**SOURCE MATERIAL**
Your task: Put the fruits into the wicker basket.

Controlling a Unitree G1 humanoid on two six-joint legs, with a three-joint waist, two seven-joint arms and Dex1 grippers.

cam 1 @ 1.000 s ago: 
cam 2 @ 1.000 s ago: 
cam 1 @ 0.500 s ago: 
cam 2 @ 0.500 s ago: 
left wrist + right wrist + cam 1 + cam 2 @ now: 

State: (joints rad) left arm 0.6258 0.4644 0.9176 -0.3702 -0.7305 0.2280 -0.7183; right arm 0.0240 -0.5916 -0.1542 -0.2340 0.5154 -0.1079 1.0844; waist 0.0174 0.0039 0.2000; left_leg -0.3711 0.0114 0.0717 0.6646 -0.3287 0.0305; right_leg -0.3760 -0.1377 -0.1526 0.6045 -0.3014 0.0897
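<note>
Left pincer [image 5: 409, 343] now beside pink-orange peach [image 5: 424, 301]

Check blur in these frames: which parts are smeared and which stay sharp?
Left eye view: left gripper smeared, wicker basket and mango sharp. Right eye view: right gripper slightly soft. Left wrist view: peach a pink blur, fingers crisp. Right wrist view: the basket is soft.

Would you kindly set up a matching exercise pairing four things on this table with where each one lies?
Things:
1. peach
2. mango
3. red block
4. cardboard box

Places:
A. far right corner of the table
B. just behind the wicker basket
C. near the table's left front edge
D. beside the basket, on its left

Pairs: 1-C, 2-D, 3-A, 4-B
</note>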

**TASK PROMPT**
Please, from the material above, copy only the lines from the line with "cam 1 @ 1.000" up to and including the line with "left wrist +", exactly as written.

**WRITTEN ANSWER**
cam 1 @ 1.000 s ago: 
cam 2 @ 1.000 s ago: 
cam 1 @ 0.500 s ago: 
cam 2 @ 0.500 s ago: 
left wrist + right wrist + cam 1 + cam 2 @ now: 

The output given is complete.